Re: How to make caching work?

From: Paul Sandoz <Paul.Sandoz_at_Sun.COM>
Date: Thu, 27 Sep 2007 14:07:14 +0200

Peter Liu wrote:
> Marc Hadley wrote:
>> On Sep 26, 2007, at 4:15 PM, Peter Liu wrote:
>>>
>>> Thanks for the pointers. I am starting to understand how caching works.
>>> Here is my understanding of how we should generate code to support
>>> caching in the resource classes we generate from entity classes.
>>>
>>> First, we need to generate a memory store similar to the one in
>>> the Storage sample. This memory store will keep track of the
>>> digest and lastModified date of an resource.
>>>
>> PMFJI. If you want to avoid hitting the database and the resource
>> class is the only means of updating the data then an in-memory cache
>> makes sense. However you can run into problems if the database can be
>> updated by other means (e.g. some background process or other external
>> access) since the cache and database can then get out of sync and
>> you'll run into problems that preconditions were meant to solve.

Also if you have multiple instances of the web application deployed for
scalability purposes different instances may have different in memory
versions of the information.

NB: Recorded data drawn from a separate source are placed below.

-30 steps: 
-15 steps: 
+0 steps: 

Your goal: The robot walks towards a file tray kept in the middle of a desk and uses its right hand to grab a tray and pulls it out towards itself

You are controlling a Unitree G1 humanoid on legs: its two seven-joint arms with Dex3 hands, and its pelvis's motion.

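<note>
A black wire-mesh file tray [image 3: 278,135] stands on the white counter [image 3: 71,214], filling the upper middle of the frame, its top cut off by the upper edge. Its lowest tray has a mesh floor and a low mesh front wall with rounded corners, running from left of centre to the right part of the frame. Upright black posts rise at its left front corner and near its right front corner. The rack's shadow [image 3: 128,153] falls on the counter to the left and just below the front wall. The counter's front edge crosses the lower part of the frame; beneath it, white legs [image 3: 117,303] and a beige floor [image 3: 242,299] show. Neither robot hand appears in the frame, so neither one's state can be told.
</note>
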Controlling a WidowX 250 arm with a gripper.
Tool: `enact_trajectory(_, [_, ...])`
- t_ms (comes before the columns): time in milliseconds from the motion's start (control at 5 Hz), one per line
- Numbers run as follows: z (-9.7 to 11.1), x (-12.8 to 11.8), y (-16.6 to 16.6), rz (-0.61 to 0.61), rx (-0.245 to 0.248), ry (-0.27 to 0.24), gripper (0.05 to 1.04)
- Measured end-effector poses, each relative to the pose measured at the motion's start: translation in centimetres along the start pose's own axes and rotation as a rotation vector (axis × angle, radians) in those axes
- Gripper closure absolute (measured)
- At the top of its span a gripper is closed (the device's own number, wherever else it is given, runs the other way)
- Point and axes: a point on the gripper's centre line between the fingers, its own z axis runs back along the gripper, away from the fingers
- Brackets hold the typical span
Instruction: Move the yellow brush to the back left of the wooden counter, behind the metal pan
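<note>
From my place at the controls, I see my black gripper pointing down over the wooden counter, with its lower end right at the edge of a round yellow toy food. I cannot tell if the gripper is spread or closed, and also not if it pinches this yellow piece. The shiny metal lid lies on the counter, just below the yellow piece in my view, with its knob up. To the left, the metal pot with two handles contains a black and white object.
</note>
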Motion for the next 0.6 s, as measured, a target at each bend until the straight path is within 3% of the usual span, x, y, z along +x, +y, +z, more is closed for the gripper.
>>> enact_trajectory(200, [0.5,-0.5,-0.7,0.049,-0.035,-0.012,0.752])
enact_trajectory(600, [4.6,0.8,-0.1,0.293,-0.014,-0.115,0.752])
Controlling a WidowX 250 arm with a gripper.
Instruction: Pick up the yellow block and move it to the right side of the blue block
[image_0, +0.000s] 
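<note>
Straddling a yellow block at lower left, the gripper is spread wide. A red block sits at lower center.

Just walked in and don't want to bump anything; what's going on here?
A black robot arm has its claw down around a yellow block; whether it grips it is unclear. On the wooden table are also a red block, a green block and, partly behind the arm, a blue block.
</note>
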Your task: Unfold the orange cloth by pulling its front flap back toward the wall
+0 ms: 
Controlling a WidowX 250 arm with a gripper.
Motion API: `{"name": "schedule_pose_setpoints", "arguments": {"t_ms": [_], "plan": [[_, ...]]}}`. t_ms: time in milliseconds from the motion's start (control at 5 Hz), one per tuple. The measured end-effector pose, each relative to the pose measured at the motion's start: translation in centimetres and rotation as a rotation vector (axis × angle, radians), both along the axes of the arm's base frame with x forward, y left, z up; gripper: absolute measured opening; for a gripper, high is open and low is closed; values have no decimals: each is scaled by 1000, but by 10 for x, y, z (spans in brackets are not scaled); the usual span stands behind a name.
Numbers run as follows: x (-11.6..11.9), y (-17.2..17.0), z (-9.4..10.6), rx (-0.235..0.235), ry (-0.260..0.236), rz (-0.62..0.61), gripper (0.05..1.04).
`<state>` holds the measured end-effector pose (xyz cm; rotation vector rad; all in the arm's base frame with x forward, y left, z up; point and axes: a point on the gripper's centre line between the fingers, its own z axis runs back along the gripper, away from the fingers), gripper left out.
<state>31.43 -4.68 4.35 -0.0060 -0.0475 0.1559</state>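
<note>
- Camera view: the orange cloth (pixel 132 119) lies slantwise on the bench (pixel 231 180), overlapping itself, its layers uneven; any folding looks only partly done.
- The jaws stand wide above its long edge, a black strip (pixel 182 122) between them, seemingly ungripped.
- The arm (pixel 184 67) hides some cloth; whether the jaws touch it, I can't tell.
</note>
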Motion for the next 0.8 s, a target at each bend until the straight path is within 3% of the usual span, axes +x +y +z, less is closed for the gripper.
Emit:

For example, a PUT request gets routed to
instance A, and instance B is not informed of the update.

> Yes, we just discussed this issue and I am not sure what the alternative
> would be if we want to avoid hitting the database in order
> to evaluate the precondition. Is it enough of a performance boost if we
> don't return the data even though we fetch it internally?
>

It could also depend on how much data you need to get back from the DB
for pre-conditions compared that for the complete representation.

One alternative is to MD5 checksum the representation in the runtime,
and this can decrease performance and use up memory, especially for
large representations because they data needs to be serialized and
buffered. So what we are saving if preconditions are supported in the
application using a DB is no serializing and buffering.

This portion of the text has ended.